Exercise description:
Word for word, restate all of the records.

Start of Dataset records

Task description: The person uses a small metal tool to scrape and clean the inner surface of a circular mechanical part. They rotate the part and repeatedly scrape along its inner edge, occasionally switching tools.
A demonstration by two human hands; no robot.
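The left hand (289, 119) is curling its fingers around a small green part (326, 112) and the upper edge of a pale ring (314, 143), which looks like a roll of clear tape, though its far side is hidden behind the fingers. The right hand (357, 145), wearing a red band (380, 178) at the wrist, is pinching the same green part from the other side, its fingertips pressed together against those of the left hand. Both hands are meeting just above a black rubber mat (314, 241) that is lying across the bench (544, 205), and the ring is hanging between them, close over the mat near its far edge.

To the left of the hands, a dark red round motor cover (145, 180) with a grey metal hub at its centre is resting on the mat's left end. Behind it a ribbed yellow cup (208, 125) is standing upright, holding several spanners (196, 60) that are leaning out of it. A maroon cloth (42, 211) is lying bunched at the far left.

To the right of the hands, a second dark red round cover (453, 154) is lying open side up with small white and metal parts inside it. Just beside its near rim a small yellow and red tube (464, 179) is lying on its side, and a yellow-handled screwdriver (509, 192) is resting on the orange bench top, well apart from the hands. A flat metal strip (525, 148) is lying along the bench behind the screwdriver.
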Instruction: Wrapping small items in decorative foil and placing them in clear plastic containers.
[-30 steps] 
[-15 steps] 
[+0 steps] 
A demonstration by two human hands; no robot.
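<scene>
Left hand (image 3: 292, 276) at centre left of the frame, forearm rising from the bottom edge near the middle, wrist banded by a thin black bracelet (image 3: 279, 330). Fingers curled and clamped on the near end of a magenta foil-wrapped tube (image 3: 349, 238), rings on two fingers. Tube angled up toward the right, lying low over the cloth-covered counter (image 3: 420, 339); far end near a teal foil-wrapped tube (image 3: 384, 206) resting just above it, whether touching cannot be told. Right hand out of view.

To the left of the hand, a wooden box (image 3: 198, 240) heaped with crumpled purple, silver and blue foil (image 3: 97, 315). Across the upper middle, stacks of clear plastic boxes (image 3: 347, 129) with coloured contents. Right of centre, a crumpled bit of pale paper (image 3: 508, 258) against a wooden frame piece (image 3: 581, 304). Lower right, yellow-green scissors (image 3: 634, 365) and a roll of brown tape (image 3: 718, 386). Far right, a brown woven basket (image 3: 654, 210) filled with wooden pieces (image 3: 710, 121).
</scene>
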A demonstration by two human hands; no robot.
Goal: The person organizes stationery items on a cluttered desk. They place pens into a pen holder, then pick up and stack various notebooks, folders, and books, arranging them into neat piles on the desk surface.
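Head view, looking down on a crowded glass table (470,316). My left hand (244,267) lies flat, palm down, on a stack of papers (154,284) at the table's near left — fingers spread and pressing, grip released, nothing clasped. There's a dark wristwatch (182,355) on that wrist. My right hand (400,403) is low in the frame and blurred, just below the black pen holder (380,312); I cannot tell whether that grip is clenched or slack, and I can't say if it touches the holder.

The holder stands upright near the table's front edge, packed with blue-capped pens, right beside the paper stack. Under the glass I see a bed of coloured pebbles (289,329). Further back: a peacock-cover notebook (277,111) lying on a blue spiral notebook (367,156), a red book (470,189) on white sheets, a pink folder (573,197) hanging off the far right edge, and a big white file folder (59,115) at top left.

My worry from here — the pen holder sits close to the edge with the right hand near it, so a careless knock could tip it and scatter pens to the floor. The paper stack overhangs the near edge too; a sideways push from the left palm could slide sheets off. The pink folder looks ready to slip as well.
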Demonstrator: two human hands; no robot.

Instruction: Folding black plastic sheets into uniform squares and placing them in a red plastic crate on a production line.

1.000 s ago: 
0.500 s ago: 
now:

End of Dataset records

Result of the exercise:
Task description: The person uses a small metal tool to scrape and clean the inner surface of a circular mechanical part. They rotate the part and repeatedly scrape along its inner edge, occasionally switching tools.
A demonstration by two human hands; no robot.
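The left hand (289, 119) is curling its fingers around a small green part (326, 112) and the upper edge of a pale ring (314, 143), which looks like a roll of clear tape, though its far side is hidden behind the fingers. The right hand (357, 145), wearing a red band (380, 178) at the wrist, is pinching the same green part from the other side, its fingertips pressed together against those of the left hand. Both hands are meeting just above a black rubber mat (314, 241) that is lying across the bench (544, 205), and the ring is hanging between them, close over the mat near its far edge.

To the left of the hands, a dark red round motor cover (145, 180) with a grey metal hub at its centre is resting on the mat's left end. Behind it a ribbed yellow cup (208, 125) is standing upright, holding several spanners (196, 60) that are leaning out of it. A maroon cloth (42, 211) is lying bunched at the far left.

To the right of the hands, a second dark red round cover (453, 154) is lying open side up with small white and metal parts inside it. Just beside its near rim a small yellow and red tube (464, 179) is lying on its side, and a yellow-handled screwdriver (509, 192) is resting on the orange bench top, well apart from the hands. A flat metal strip (525, 148) is lying along the bench behind the screwdriver.
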Instruction: Wrapping small items in decorative foil and placing them in clear plastic containers.
[-30 steps] 
[-15 steps] 
[+0 steps] 
A demonstration by two human hands; no robot.
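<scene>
Left hand (image 3: 292, 276) at centre left of the frame, forearm rising from the bottom edge near the middle, wrist banded by a thin black bracelet (image 3: 279, 330). Fingers curled and clamped on the near end of a magenta foil-wrapped tube (image 3: 349, 238), rings on two fingers. Tube angled up toward the right, lying low over the cloth-covered counter (image 3: 420, 339); far end near a teal foil-wrapped tube (image 3: 384, 206) resting just above it, whether touching cannot be told. Right hand out of view.

To the left of the hand, a wooden box (image 3: 198, 240) heaped with crumpled purple, silver and blue foil (image 3: 97, 315). Across the upper middle, stacks of clear plastic boxes (image 3: 347, 129) with coloured contents. Right of centre, a crumpled bit of pale paper (image 3: 508, 258) against a wooden frame piece (image 3: 581, 304). Lower right, yellow-green scissors (image 3: 634, 365) and a roll of brown tape (image 3: 718, 386). Far right, a brown woven basket (image 3: 654, 210) filled with wooden pieces (image 3: 710, 121).
</scene>
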A demonstration by two human hands; no robot.
Goal: The person organizes stationery items on a cluttered desk. They place pens into a pen holder, then pick up and stack various notebooks, folders, and books, arranging them into neat piles on the desk surface.
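Head view, looking down on a crowded glass table (470,316). My left hand (244,267) lies flat, palm down, on a stack of papers (154,284) at the table's near left — fingers spread and pressing, grip released, nothing clasped. There's a dark wristwatch (182,355) on that wrist. My right hand (400,403) is low in the frame and blurred, just below the black pen holder (380,312); I cannot tell whether that grip is clenched or slack, and I can't say if it touches the holder.

The holder stands upright near the table's front edge, packed with blue-capped pens, right beside the paper stack. Under the glass I see a bed of coloured pebbles (289,329). Further back: a peacock-cover notebook (277,111) lying on a blue spiral notebook (367,156), a red book (470,189) on white sheets, a pink folder (573,197) hanging off the far right edge, and a big white file folder (59,115) at top left.

My worry from here — the pen holder sits close to the edge with the right hand near it, so a careless knock could tip it and scatter pens to the floor. The paper stack overhangs the near edge too; a sideways push from the left palm could slide sheets off. The pink folder looks ready to slip as well.
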Demonstrator: two human hands; no robot.

Instruction: Folding black plastic sheets into uniform squares and placing them in a red plastic crate on a production line.

1.000 s ago: 
0.500 s ago: 
now:

The exercise has been fully answered.